Por Daniel Amézquita

Todavía a principios del siglo pasado era común escuchar en las calles y en los pueblos los idiomas de nuestros antepasados, así como su mezcolanza con el español traído por conquistadores y evangelizadores de Europa. Esa era una lengua carcomida por la soledad y el trabajo arduo, similar a las pieles curtidas de los campesinos y trabajadores del campo.

Quienes en verdad escuchaban más allá de la precariedad y miseria que rondaba por el ambiente rural descubrían una lengua con la que estaba hecha la buena poesía, una lengua mundana y reflejo de una fuerza vital capaz de soportar inclemencias e injusticias, tragedias y brutalidades, para ello había que tener un talento nato y una sensibilidad fuera de lo común.

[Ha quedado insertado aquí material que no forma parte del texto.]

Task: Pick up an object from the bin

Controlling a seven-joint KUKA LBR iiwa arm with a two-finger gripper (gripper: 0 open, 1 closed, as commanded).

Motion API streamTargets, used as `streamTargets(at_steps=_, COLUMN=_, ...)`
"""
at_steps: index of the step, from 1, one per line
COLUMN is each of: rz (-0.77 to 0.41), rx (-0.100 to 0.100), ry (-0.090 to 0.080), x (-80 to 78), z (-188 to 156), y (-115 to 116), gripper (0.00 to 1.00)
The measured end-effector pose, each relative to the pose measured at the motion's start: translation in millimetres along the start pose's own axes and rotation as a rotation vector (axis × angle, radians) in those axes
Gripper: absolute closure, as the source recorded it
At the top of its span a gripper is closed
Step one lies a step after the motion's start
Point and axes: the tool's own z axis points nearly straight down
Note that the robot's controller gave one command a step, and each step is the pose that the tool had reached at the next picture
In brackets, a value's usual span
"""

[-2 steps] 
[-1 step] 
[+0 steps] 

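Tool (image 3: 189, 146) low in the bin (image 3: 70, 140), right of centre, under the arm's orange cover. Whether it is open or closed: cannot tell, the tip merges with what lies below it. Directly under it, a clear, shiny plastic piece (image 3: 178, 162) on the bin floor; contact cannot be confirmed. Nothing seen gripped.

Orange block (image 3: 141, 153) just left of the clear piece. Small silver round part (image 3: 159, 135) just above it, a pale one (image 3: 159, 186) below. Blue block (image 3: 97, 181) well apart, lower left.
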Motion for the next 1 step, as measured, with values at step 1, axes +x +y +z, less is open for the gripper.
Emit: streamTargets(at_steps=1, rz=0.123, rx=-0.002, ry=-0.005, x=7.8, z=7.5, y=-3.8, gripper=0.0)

Me imagino a Juan Rulfo escuchando las historias del tío Celerino, cómo estimulaban su mente, las comparaciones que haría con sus propias vivencias en los pueblos del bajío mexicano. Esa era la épica nacional, repleta de cuentos del México profundo, sobre ladrones y revolucionarios que se confundían entre sí; sobre apariciones y seres de la mitología indígena escabulléndose entre la niebla y la sombra de los valles y cerros; leyendas de monedas de oro y desastres naturales, siempre igual de peligrosos. Por aquel entonces, cuenta Rulfo, andar los caminos desolados era de riesgo, así que acompañaba al tío Celerino, ateo por demás, cuya labor era la confirmación católica de niñas y niños de los pueblos y rancherías, cobraba por ello y después se bebía el salario. Entre una y otra cosa le dejó en la imaginación el sustrato de lo que serían, años después, las obras maestras de Rulfo: Pedro Páramo y El llano en llamas. Tanto fue su vínculo hacia aquel personaje que cuando dejó de escribir pretextó su muerte, y esto en sí es una metáfora: el silencio que sucede a la pérdida de la transmisión oral, vehículo rudimentario de la historia de los pueblos.

El lenguaje de Rulfo fue forjado en la sangre y los esqueletos de la antigüedad mexicana, por lo tanto está en nuestro consciente e imaginario colectivo, su método de observación lo llevó a surcar los paisajes como nadie, desde la escritura, la fotografía, el alpinismo y el amor, donde destacó como un orfebre que sobre lo que ya está hecho o dicho, coloca una piedra preciosa con sonido y reminiscencias universales.

Este 2017 es el año Juan Rulfo por la celebración de su centenario y ayer, 7 de enero, fue la conmemoración del 41º aniversario luctuoso, más allá de los debates y polémicas, de los homenajes y festejos, el legado de uno de los mejores escritores de la segunda mitad del siglo pasado se encuentra en nuestras manos, en sus libros siempre cercanos y siempre inabarcables, ésa es la mejor manera de honrar a un artesano de la escucha y del lenguaje, que supo trasmitir a través de lúgubres personajes y derruidos paisajes el terror de estar vivo y lo maravilloso de estar enamorado, cuya resonancia se sintió en los lugares más recónditos y alejados (en el Este de Europa se piensa que Pedro Páramo es una novela de vampiros y por Asia y Europa circula la idea de los zombis).

Quienes tenemos el privilegio de escuchar a un adulto mayor reconocemos en su forma de hablar la historia de nosotros mismos, aquella palabra antigua que nos pertenece ya. En una ocasión vi una entrevista a Juan Rulfo, advertí su voz hecha con hebras de otros muertos suyos, su figura frágil y retraída. Estaba escuchando a mi propio tío Celerino.